REAL FABRICA DE TABACOS
19. yüzyıldaki tütün fabrikası, günümüzde Sevilla Üniversitesinin bir bölümü olarak kullanılmakta. Ancak günümüzde üniversitenin sadece bir bölümü gezilebilmekte. 19. yüzyılda Avrupa'da içilen puroların büyük bir bölümü, buradaki 10 bin cigarreras yani puro saran kadın tarafından imal edilmiş. Bizet'in ünlü operasındaki ya da Carlos Saura'nın ünlü filmindeki Carmen'in çalıştığı fabrika burasıdır. Güzel çingene kızı Carmen'le Çavuş Don Jose'nin unutulmaz aşk hikayesi burada yaşanmış. Filmlerde Carmen'in hayatı hep güzel kadınlar tarafından canlandırılmış olsa da, 1930'lu yıllarda hikayenin geçtiği puro fabrikasını gezen İrlandalı gezgin ''Ömrümde böyle çirkin kadınlar görmedim'' diye yazmış!
FLAMENKO
Sevilla'da gece hayatının önemli bir parçası, flamenko gösterileri. Şehirde pek çok barda ya da gösteri merkezinde flamenko şovları düzenlenmekte. Flamenko müziği ve dansına ait herşey Museo del Baile Flamenko'da. Biz buraya gitmeyi tercih ettik. Güzel bir şov eşliğinde sangrialarımızı da içtik. Casa Anselma, El Palacio Andaluz flamenko şov izleyebileceğiniz adreslerden bazıları.
Sevilla'da Ne Yenir, Ne İçilir?
İspanya'daki diğer şehirlerde olduğu gibi Sevilla'da da tapas kültürü çok yaygın. tapas yanında yerel bira Cruzcampo ya da sangria içilmeli. Manchengo peyniri, chorizo (İspanyol sucuğu) tadılmalı. Bol deniz ürünlü paella yenilmeli. Soğuk domates çorbası gazpacho, daha yerel bir tat olan boğa kuyruğu güveci (bull's tail stew) denenmeli. Çikolata soslu churros yemeden dönmemeli.
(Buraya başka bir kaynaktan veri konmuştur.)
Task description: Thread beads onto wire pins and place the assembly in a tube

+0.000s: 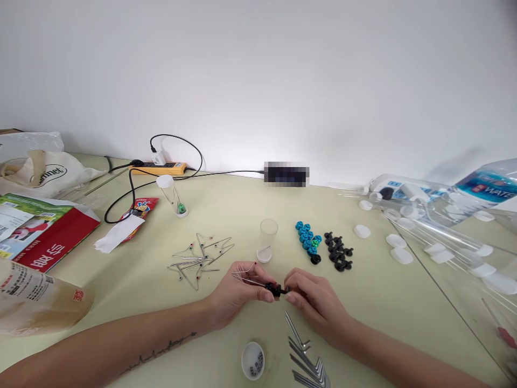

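My left hand (236,295) is closed around a small black plastic part (273,290), above the middle of the table. A thin bent metal wire (247,279) runs from this part back over my left fingers. My right hand (317,299) pinches the part's dark right end between thumb and forefinger. Just beyond my hands stands a clear tube (269,231) with a white base and a short wire inside. Bent metal rods (309,364) lie below my right hand. Near them sits a white cup (253,361) with several small metal pieces inside.
Bent wires (200,261) are piled to the left. Blue knobs (305,234) and black pieces (338,252) are grouped at right. White caps (362,231) and clear tubes lie farther right. An orange power strip (173,168), cables and a capped tube (172,196) are at back left.
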The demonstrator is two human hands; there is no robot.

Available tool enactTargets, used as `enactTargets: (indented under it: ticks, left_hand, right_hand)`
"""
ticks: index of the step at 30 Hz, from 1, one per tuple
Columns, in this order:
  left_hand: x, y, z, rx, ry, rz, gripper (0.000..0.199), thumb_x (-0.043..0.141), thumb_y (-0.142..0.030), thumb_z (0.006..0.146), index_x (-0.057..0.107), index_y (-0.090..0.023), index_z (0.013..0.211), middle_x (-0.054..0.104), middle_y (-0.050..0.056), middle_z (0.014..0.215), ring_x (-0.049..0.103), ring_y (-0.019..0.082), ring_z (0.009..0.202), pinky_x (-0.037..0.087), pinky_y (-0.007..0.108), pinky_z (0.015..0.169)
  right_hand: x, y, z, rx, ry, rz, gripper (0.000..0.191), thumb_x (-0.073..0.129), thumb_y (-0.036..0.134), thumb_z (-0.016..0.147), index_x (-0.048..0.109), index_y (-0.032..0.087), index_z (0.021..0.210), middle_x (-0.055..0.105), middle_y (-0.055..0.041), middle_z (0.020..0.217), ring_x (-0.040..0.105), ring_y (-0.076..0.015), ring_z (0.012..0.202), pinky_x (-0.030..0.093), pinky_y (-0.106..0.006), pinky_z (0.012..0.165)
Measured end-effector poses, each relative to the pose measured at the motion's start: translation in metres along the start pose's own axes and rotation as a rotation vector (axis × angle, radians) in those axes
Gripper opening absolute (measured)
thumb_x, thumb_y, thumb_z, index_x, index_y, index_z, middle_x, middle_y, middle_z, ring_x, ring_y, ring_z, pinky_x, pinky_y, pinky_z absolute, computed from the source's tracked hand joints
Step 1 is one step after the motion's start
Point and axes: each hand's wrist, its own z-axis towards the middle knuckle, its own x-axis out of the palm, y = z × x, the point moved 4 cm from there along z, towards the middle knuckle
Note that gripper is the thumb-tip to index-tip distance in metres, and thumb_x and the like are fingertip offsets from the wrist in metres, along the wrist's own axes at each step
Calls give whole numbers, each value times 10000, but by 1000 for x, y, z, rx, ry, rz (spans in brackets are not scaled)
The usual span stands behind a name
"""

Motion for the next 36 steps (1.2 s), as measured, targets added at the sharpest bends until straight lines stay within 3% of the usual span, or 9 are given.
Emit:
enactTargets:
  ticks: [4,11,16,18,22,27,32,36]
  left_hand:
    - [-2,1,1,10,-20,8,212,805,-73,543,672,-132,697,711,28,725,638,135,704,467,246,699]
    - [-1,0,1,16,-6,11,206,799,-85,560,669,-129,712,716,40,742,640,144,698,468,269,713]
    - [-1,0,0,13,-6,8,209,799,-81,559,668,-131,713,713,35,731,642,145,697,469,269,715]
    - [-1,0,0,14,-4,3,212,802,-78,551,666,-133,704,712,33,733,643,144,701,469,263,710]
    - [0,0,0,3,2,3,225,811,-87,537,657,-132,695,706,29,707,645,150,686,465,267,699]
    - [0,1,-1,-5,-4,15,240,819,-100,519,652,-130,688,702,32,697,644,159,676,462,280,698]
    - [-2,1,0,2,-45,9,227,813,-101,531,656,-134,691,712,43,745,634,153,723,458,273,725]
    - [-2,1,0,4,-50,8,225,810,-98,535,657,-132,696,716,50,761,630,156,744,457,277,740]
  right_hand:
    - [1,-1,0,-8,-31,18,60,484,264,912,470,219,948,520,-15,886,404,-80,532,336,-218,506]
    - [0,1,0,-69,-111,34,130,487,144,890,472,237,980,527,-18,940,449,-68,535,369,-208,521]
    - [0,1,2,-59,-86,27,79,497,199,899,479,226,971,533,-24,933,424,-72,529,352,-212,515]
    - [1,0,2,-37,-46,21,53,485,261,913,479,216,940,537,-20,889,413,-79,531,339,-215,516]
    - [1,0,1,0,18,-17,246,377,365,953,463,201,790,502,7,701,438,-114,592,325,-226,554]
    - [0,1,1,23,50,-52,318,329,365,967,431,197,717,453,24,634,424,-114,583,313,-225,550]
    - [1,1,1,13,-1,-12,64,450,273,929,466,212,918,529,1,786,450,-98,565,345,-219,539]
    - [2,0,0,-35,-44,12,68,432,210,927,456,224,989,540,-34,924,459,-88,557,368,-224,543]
Boğa kuyruğu güveci Paella
Sangria Churros
Öğle yemeği için katedralin karşısındaki CASA ROBLES,
RINCONCILLO ise en eski (1670'den beri) tapas bar, akşam yemeği için tercih edilebilir.
Birkaç ufak not:
*** Sevilla İspanya'nın en sıcak şehri olarak biliniyor. Yaz aylarında sıcaklık 40 dereceyi bulabiliyor. Mayıs ve Haziran aylarının da bol yağışlı geçtiğini bilmekte fayda var.
*** Mayıs ayında açan mor Jakaranta ağaçları sokakları süslüyor.
*** Sevilla'nın ilham verdiği ya da burada yazılmış 23 opera var.
Bizet - Carmen
Rossini - Sevil Berberi
Mozart - Figaro'nun Düğünü
Mozart - Don Giovanni bunlardan bazıları.
*** Cervantes de Don Kişot'u Sevilla hapishanesinde tutukluyken yazmış.